--- What this task involves ---
Find all lines with the word "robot" in the material, then copy them.

--- Extracted information ---

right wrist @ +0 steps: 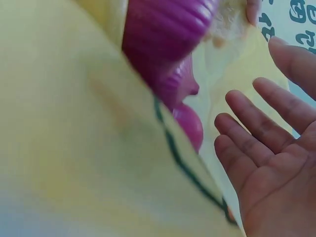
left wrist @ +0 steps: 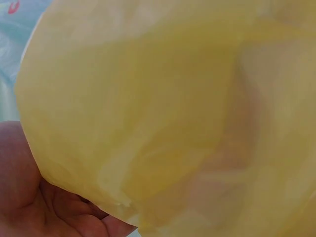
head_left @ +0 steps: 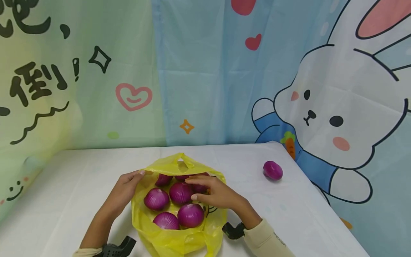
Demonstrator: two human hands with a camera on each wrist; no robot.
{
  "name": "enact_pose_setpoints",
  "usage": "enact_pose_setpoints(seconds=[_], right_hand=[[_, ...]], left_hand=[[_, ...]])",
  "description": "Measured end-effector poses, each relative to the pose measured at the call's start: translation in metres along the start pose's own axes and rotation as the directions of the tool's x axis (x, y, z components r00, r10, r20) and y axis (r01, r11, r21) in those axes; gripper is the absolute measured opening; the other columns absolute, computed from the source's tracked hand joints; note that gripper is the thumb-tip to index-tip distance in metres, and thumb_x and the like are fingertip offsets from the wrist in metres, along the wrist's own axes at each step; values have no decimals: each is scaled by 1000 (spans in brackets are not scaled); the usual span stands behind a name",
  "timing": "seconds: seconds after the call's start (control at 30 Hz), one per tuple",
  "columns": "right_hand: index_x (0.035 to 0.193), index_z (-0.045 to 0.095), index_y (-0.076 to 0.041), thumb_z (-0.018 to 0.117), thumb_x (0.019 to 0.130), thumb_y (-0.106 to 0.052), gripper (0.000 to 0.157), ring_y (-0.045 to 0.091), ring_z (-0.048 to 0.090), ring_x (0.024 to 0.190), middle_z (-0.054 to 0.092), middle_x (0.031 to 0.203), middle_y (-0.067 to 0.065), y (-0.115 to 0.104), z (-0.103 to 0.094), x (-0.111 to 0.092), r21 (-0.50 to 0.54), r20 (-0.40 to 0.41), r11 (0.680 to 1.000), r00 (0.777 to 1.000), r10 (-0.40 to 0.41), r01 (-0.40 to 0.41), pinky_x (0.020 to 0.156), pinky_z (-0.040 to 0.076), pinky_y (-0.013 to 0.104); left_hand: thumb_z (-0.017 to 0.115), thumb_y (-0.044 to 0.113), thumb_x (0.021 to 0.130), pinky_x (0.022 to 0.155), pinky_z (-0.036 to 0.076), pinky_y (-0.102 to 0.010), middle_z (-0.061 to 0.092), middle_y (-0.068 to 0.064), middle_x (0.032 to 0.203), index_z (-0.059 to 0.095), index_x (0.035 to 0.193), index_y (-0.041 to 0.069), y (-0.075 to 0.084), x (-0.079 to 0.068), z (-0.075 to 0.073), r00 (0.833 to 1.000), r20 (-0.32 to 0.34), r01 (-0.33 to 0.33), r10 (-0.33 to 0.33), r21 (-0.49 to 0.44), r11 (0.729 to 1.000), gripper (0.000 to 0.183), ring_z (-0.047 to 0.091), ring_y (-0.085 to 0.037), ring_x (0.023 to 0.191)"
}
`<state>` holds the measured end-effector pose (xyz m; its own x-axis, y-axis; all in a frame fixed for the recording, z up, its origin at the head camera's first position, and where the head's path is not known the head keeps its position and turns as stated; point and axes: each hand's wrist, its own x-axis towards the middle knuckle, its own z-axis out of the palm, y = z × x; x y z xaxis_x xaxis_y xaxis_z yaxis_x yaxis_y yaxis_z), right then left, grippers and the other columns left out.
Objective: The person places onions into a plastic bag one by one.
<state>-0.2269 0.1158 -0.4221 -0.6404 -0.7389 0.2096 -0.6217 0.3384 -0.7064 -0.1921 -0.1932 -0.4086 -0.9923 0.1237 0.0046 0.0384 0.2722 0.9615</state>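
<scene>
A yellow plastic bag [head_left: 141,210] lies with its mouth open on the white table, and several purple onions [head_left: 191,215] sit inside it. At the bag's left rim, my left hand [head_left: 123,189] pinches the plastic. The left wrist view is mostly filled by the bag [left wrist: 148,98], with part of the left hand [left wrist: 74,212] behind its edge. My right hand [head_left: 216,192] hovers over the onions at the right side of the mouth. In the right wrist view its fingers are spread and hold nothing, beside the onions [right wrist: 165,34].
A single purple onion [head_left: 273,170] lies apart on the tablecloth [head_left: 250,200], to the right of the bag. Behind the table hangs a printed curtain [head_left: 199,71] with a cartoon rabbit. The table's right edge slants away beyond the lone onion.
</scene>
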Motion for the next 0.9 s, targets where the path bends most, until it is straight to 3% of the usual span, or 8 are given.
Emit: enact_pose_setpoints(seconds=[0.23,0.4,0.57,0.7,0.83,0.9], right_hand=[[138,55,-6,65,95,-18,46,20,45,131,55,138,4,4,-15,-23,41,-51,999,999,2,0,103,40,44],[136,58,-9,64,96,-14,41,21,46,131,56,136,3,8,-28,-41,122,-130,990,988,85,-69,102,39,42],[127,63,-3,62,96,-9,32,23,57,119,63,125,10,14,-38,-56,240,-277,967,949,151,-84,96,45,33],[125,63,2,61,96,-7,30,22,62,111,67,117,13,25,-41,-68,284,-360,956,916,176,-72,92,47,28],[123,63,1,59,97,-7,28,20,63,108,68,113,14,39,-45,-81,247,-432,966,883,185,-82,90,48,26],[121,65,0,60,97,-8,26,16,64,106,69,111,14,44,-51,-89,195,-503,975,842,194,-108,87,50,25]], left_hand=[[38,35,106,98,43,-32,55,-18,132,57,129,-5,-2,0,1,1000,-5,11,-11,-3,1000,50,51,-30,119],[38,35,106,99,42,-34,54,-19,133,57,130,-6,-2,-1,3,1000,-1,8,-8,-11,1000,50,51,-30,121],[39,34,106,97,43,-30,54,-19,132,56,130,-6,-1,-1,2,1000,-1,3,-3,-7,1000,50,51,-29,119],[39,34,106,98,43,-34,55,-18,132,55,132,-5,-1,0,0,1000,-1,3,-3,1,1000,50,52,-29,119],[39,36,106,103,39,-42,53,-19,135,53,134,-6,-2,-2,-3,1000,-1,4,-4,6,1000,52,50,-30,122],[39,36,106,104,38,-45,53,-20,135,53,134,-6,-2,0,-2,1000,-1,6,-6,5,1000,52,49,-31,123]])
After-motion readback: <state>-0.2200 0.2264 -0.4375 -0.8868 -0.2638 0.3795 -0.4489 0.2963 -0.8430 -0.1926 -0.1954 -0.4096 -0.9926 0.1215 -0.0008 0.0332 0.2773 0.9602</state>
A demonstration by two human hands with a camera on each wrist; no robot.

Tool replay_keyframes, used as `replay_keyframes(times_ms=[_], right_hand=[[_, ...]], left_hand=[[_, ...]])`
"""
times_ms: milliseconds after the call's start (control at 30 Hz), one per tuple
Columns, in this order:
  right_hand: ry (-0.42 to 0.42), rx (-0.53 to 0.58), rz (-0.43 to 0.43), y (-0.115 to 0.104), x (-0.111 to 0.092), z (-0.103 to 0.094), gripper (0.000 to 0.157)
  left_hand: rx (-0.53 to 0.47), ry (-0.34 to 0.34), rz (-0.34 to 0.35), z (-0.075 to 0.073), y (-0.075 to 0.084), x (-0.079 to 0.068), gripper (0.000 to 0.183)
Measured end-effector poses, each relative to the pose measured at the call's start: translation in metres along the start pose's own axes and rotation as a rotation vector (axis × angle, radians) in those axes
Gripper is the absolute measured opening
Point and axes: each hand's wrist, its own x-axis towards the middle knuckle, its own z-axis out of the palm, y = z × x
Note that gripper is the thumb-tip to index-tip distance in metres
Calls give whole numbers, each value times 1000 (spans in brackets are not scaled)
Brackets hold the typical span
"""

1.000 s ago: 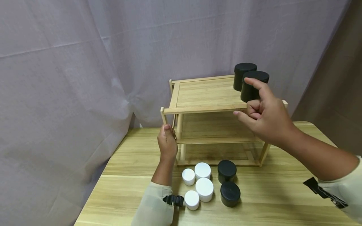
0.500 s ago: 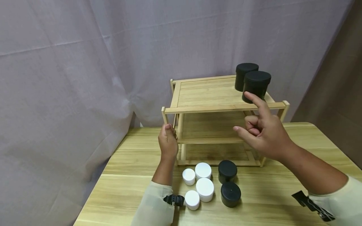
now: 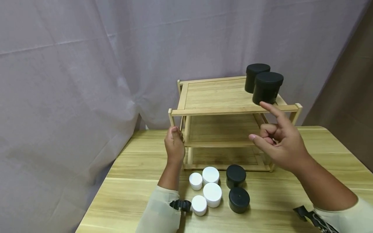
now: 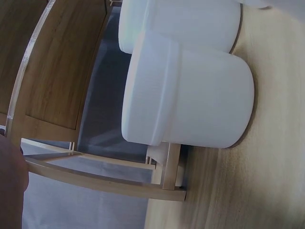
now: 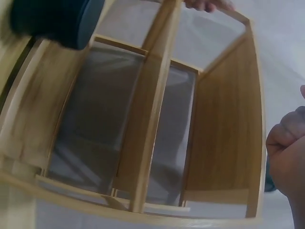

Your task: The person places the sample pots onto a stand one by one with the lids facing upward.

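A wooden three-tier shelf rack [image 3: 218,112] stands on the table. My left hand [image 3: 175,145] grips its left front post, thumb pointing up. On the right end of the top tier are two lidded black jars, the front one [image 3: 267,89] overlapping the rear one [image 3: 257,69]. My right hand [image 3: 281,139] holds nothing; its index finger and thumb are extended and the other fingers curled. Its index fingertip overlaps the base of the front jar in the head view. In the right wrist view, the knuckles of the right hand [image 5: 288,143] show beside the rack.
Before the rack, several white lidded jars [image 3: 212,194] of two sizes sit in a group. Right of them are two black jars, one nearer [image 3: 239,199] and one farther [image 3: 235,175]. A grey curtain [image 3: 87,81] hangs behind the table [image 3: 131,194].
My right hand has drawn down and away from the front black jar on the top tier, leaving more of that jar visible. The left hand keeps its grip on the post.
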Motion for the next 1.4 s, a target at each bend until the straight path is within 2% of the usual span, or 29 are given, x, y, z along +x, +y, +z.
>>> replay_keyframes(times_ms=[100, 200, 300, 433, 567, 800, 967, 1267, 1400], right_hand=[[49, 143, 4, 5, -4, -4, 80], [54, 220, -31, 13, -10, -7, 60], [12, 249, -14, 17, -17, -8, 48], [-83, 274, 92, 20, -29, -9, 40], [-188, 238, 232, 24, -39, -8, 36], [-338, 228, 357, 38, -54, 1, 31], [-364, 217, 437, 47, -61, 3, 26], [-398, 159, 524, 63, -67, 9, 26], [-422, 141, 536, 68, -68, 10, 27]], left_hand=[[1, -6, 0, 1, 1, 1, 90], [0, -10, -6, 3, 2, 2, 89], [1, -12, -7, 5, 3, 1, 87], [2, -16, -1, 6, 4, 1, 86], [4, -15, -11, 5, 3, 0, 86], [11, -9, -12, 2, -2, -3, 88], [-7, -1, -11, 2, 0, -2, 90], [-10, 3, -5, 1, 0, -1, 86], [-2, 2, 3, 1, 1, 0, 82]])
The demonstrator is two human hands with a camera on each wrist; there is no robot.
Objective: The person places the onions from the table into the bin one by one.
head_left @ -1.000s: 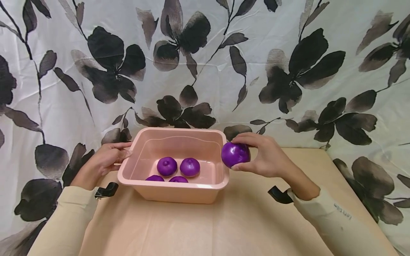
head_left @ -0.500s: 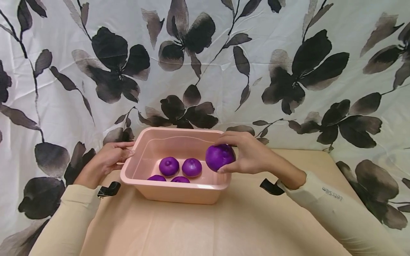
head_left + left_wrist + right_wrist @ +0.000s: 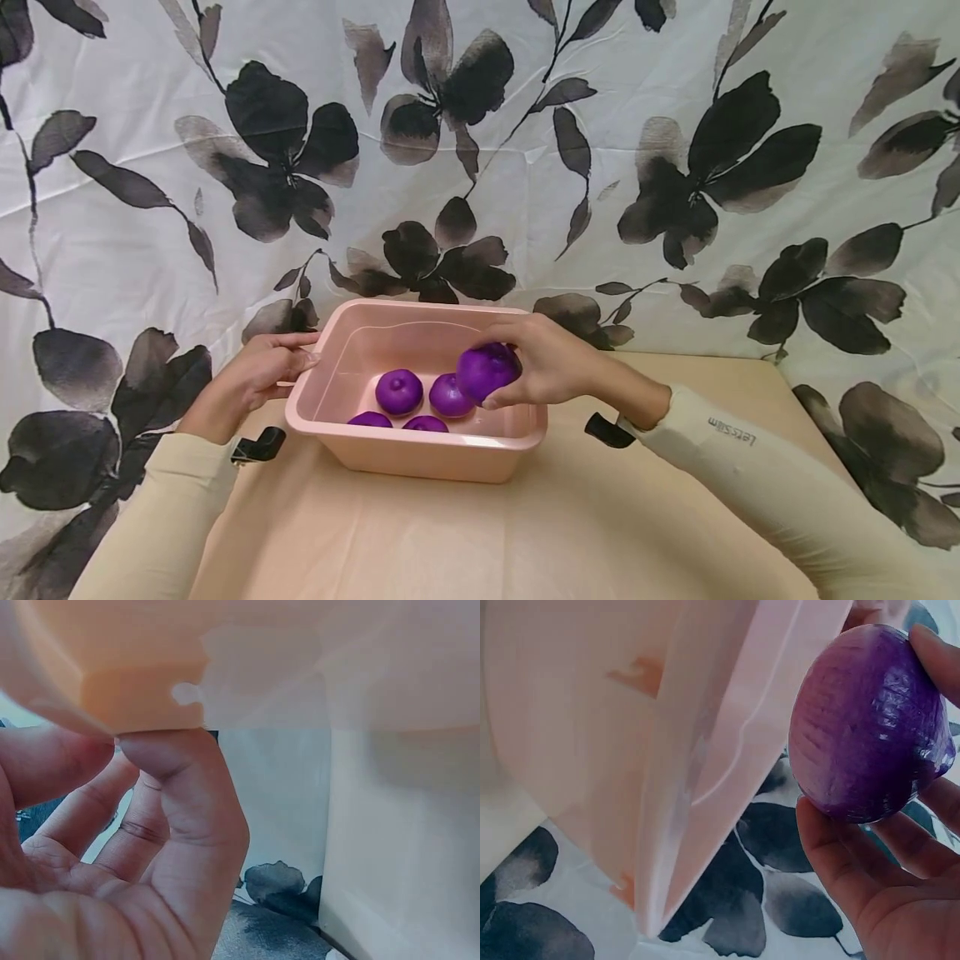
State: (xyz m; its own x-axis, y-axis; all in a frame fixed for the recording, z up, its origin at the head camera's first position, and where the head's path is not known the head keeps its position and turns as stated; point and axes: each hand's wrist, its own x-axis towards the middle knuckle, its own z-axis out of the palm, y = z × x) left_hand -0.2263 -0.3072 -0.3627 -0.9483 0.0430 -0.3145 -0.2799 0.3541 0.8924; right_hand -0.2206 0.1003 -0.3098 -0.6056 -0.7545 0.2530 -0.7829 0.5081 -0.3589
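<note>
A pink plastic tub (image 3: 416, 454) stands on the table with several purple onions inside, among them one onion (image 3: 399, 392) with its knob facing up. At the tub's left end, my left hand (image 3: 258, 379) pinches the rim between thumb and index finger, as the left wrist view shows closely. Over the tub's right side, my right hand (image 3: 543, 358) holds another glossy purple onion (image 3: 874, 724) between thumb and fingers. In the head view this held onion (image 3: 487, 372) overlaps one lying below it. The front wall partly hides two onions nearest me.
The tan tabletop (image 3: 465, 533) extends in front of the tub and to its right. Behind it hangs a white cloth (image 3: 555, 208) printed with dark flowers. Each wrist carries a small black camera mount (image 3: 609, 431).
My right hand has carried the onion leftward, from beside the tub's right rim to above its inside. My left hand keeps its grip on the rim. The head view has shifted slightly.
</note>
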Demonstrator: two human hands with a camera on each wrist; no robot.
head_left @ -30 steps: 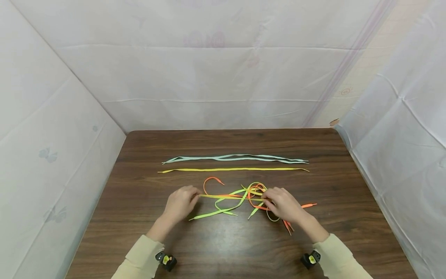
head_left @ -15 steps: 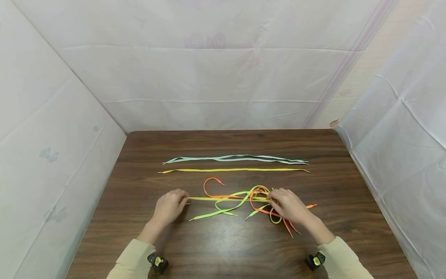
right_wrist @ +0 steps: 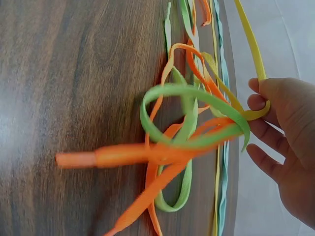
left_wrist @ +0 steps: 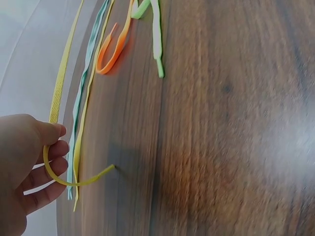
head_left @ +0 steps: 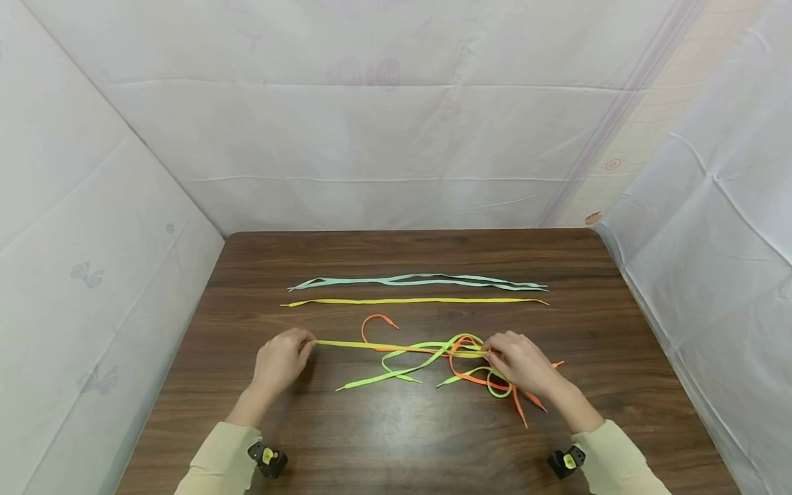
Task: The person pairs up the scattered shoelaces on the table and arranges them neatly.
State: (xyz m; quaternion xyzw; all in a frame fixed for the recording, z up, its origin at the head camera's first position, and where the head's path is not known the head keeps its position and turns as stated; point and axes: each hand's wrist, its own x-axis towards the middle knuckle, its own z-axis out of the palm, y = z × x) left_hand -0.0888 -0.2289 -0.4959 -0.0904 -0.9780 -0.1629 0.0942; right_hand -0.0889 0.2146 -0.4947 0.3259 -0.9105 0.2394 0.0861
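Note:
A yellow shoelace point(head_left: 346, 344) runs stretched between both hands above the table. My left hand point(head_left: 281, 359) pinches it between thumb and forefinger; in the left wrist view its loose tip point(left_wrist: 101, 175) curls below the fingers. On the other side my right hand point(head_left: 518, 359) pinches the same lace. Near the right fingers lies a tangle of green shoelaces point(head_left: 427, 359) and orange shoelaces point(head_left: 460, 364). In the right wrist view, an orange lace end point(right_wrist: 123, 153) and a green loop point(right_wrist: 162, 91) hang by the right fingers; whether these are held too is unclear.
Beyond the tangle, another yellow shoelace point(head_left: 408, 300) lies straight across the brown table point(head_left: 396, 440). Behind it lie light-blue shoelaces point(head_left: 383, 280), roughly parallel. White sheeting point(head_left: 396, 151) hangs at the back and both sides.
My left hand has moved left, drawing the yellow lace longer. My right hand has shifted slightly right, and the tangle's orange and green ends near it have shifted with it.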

--- Task solution ---
Demonstrator: two human hands with a camera on each wrist; no robot.
A demonstration by two human hands with a camera on each wrist; no robot.
The demonstrator is two human hands with a camera on each wrist; there is no robot.
Demonstrator: two human hands with a camera on each wrist; no robot.

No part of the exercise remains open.